In the records that follow, find the line with "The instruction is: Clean"; from there, retype every line exactly through the line with "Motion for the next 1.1", which also belongs to the answer.

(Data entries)

::::::::

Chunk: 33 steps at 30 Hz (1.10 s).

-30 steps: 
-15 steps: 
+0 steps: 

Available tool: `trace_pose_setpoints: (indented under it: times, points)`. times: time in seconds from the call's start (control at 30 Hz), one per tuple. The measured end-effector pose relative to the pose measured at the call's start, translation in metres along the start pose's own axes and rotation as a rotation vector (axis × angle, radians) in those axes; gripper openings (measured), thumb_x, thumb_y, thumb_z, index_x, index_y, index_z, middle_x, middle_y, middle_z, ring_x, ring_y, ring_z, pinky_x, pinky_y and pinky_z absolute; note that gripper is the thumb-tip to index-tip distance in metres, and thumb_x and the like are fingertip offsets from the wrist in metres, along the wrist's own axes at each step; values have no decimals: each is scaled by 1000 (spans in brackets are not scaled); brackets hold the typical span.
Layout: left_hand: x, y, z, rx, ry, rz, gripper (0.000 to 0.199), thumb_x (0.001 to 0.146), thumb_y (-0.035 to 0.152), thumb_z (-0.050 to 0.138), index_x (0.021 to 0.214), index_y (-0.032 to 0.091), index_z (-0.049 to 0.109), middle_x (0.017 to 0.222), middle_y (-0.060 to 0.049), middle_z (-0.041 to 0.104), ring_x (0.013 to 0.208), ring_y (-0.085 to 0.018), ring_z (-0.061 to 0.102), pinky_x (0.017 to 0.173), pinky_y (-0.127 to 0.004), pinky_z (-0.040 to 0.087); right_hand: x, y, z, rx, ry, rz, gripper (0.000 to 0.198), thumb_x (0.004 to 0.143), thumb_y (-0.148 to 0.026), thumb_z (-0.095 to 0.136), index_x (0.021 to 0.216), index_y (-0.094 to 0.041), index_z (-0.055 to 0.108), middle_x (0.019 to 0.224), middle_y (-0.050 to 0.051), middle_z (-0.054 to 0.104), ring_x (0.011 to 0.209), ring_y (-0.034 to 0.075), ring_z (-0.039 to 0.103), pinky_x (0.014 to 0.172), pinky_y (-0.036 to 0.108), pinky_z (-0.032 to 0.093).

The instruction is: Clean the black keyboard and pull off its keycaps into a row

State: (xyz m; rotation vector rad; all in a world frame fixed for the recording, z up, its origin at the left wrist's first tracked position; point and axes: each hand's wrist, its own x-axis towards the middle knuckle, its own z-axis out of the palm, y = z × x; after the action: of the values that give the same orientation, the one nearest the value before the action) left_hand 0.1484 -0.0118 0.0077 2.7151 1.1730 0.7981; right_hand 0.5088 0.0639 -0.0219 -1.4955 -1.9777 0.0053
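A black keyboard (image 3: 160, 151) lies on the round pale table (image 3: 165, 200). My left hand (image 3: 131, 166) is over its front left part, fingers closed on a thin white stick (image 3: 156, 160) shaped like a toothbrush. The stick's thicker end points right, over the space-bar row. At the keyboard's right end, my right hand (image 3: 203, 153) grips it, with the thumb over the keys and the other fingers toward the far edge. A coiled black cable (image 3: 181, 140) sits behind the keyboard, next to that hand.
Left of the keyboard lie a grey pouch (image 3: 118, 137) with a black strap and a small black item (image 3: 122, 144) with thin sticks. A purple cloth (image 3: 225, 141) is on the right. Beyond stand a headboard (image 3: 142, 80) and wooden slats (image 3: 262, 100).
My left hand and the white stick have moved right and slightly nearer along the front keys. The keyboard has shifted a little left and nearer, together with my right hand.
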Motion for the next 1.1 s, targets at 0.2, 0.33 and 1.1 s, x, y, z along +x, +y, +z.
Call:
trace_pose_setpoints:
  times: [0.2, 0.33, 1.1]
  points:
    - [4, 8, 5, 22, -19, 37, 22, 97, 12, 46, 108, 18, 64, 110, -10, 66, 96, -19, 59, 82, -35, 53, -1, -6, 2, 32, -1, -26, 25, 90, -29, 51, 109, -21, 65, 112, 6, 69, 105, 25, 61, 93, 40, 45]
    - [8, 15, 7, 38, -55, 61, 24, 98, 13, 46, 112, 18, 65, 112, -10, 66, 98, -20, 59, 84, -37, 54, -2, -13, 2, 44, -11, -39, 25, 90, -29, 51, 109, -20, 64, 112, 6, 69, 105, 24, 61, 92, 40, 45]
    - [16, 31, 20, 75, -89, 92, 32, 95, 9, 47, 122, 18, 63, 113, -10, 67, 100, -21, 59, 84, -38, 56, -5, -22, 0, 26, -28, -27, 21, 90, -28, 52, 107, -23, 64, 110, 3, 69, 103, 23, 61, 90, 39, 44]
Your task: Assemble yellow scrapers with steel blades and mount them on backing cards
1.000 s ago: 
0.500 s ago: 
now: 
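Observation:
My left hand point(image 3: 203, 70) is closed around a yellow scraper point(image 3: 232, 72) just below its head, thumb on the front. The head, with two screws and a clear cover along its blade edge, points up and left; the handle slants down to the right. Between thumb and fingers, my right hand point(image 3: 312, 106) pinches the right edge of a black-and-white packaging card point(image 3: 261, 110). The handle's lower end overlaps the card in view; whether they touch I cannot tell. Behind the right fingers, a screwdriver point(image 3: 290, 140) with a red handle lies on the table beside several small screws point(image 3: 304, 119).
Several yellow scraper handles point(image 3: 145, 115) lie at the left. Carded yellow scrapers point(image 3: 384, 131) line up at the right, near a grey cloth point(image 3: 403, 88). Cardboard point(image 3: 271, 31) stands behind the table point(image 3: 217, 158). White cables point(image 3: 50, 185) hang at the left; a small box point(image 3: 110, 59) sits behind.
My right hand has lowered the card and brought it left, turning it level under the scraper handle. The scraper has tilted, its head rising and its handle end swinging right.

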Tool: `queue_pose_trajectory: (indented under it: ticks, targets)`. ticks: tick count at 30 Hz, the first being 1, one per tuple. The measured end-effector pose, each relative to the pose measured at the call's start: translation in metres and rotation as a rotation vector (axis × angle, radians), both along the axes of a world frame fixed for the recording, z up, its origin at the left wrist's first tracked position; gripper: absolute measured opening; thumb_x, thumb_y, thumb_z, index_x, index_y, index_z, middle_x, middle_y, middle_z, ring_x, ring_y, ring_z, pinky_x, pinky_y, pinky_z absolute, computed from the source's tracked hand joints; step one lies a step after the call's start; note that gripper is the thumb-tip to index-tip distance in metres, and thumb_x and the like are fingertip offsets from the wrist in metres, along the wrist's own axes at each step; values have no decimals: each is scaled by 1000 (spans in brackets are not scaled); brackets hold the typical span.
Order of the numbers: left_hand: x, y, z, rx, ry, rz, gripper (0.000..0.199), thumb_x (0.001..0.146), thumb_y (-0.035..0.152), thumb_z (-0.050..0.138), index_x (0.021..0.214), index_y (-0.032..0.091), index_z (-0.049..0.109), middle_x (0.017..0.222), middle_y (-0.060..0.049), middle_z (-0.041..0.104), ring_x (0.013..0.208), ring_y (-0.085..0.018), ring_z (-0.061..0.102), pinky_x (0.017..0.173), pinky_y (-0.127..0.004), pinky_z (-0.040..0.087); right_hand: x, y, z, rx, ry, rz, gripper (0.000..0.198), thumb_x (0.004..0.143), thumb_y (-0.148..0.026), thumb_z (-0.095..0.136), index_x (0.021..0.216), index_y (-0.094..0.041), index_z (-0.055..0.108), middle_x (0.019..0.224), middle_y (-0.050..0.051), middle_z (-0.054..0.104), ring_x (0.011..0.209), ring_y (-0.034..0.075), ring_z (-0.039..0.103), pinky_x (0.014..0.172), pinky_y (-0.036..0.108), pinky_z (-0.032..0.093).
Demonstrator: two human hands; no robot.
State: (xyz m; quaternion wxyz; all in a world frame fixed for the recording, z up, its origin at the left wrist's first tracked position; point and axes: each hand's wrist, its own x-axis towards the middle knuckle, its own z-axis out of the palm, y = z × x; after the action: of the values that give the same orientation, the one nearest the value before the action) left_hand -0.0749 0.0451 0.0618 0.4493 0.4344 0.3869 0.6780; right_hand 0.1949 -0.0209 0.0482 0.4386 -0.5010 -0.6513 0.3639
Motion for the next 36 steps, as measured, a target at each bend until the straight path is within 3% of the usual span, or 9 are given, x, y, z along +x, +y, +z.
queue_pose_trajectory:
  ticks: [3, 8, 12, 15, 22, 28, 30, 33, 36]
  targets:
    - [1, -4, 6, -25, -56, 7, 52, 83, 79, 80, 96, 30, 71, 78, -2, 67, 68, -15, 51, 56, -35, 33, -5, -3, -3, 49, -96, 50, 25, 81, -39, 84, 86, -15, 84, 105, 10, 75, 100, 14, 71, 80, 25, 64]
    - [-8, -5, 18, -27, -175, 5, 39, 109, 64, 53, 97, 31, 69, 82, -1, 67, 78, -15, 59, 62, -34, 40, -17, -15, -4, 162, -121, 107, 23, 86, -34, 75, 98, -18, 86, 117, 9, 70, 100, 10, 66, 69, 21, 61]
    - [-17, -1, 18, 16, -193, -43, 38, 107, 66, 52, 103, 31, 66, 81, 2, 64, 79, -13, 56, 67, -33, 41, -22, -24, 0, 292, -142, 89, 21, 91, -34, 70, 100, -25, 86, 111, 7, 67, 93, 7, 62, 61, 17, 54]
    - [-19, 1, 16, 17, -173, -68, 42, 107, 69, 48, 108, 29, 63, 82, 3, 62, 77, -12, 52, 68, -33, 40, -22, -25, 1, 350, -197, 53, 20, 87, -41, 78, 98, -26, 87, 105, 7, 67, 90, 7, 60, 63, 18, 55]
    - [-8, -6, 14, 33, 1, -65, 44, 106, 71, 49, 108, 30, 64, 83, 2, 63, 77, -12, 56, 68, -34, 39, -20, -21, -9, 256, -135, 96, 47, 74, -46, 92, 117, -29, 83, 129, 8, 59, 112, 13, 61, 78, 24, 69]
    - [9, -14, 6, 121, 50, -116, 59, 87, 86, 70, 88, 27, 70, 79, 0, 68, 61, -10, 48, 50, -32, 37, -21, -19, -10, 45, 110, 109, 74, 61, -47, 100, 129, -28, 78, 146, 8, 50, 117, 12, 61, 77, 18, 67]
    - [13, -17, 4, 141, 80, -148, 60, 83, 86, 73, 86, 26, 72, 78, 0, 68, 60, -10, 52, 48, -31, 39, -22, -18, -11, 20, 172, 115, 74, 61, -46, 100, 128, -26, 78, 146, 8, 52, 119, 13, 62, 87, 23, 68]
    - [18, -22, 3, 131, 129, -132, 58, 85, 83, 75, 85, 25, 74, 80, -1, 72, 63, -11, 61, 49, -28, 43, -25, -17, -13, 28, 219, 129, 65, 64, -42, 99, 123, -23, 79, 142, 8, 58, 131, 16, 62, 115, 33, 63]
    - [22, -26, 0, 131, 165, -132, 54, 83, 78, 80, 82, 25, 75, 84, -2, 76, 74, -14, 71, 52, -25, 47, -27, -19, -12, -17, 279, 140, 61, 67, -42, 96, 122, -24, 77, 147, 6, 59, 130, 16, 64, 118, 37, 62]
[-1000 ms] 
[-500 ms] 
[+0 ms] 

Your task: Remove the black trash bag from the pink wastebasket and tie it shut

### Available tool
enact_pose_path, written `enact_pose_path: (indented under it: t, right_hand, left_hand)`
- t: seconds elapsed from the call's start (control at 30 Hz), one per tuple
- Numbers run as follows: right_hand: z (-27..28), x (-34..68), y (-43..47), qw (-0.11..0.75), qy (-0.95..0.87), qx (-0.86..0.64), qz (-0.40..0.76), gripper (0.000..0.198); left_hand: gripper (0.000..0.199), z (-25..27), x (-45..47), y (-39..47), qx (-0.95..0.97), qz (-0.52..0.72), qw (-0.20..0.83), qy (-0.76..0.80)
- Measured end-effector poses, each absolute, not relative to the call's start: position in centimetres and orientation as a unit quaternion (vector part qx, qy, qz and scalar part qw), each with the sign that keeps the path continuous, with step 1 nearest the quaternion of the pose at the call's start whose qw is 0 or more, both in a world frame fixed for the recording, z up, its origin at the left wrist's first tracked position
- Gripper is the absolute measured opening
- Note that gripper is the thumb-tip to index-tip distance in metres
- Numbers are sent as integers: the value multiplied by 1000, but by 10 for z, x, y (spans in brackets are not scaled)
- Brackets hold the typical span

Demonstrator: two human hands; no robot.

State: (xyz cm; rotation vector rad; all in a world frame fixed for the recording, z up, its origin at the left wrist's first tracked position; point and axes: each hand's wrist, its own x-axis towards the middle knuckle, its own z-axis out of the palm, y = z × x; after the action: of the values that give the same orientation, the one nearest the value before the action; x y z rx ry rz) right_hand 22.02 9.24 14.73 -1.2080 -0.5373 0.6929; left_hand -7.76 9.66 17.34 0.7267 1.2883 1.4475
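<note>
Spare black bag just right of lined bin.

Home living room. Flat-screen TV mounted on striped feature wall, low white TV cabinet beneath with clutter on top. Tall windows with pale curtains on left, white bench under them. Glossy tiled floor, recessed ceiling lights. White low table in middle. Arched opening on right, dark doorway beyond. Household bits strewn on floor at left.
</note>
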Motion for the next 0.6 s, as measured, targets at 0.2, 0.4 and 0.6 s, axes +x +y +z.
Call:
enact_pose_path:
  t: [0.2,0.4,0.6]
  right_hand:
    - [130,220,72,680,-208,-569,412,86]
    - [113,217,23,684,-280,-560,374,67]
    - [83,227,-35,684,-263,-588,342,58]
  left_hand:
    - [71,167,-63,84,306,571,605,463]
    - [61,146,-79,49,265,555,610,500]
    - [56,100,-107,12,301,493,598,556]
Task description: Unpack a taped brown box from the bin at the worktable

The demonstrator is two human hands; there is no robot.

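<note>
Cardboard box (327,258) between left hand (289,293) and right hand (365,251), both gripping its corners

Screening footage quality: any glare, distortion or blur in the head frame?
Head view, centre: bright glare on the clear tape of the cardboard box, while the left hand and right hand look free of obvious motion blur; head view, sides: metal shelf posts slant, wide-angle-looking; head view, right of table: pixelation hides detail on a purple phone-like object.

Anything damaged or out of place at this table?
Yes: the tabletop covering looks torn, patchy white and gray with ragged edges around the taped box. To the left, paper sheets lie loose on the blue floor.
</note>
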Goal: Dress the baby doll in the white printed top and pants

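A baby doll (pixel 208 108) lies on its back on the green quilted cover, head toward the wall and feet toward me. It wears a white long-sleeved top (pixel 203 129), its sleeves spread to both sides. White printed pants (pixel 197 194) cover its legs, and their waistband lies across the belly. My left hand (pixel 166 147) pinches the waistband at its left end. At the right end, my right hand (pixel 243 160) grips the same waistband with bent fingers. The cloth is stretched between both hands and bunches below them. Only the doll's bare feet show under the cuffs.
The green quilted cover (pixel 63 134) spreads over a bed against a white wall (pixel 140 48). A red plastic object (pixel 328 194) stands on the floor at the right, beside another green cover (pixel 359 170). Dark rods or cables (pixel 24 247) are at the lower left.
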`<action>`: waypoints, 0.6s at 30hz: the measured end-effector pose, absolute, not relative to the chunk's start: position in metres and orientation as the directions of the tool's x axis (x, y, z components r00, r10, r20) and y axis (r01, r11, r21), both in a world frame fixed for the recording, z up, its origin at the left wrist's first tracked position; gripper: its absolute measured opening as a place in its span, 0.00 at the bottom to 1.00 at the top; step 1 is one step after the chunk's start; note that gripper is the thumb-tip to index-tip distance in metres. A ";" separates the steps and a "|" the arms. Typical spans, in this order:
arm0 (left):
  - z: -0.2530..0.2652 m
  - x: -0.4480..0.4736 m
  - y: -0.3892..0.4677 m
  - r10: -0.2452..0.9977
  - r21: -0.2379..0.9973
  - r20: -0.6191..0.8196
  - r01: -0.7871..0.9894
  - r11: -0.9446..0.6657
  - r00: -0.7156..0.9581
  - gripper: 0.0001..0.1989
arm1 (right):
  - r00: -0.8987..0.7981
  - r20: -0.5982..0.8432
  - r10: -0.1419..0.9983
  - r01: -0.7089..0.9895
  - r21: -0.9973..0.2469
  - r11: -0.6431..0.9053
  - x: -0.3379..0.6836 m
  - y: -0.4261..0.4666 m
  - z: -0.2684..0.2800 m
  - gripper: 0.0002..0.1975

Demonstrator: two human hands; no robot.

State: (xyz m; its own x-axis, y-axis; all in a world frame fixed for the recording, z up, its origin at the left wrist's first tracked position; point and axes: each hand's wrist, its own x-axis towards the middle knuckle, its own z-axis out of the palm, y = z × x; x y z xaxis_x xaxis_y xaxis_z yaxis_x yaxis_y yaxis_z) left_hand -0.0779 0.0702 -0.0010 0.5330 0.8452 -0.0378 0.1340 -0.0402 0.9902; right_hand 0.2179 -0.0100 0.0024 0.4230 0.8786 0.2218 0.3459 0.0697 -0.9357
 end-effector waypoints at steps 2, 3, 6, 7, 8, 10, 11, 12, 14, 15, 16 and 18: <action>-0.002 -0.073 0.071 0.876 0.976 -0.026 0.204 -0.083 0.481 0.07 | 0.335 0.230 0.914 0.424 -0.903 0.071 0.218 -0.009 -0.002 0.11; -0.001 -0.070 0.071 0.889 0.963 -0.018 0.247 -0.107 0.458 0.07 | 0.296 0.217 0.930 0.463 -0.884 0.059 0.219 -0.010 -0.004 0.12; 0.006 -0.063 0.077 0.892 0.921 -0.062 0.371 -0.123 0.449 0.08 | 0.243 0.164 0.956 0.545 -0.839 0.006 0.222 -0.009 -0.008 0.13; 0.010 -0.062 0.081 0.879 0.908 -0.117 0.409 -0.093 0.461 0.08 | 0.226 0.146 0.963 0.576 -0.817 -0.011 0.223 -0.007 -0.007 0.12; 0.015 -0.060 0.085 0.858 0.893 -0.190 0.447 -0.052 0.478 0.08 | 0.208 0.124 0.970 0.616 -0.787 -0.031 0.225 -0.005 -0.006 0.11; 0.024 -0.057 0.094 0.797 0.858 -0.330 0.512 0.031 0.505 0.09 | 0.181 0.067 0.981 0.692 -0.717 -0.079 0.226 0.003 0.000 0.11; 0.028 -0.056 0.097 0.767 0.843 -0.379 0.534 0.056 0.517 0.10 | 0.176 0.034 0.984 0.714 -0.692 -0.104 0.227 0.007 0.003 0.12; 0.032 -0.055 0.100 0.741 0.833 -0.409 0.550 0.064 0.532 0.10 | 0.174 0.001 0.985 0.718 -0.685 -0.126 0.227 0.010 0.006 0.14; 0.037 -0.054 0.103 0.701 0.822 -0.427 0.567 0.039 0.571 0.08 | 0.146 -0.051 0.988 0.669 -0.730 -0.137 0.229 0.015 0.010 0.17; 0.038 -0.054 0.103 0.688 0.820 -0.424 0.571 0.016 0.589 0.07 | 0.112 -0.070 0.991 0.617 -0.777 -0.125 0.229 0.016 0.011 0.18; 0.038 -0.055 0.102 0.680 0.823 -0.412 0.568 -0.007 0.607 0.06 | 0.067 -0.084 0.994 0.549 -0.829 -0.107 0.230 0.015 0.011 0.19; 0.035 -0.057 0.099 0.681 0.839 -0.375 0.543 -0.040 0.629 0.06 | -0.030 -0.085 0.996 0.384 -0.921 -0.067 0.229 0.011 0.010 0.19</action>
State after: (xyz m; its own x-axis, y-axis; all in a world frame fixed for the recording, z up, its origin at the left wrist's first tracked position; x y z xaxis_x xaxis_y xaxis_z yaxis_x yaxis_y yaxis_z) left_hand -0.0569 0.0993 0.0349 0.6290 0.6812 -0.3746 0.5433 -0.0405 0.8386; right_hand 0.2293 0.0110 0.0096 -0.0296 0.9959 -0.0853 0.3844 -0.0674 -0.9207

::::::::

- OUTPUT BELOW -
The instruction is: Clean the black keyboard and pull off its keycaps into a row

State: (xyz m; rotation vector rad; all in a world frame fixed for the recording, z up, its origin at the left wrist's first tracked position; point and axes: each hand's wrist, its own x-axis towards the middle knuckle, its own z-axis out of the palm, y = z × x; after the action: of the values that give the same orientation, the one nearest the value before the action) left_hand 0.1484 -0.0118 0.0077 2.7151 1.1730 0.7981; right_hand 0.5088 0.0639 -0.0219 -1.4955 -1.9777 0.0053
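A black keyboard (image 3: 160, 151) lies on the round pale table (image 3: 165, 200). My left hand (image 3: 131, 166) is over its front left part, fingers closed on a thin white stick (image 3: 156, 160) shaped like a toothbrush. The stick's thicker end points right, over the space-bar row. At the keyboard's right end, my right hand (image 3: 203, 153) grips it, with the thumb over the keys and the other fingers toward the far edge. A coiled black cable (image 3: 181, 140) sits behind the keyboard, next to that hand.
Left of the keyboard lie a grey pouch (image 3: 118, 137) with a black strap and a small black item (image 3: 122, 144) with thin sticks. A purple cloth (image 3: 225, 141) is on the right. Beyond stand a headboard (image 3: 142, 80) and wooden slats (image 3: 262, 100).
My left hand and the white stick have moved right and slightly nearer along the front keys. The keyboard has shifted a little left and nearer, together with my right hand.
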Motion for the next 1.1 s, targets at 0.2, 0.33 and 1.1 s, x, y, z along +x, +y, +z.

The exercise requires nothing else.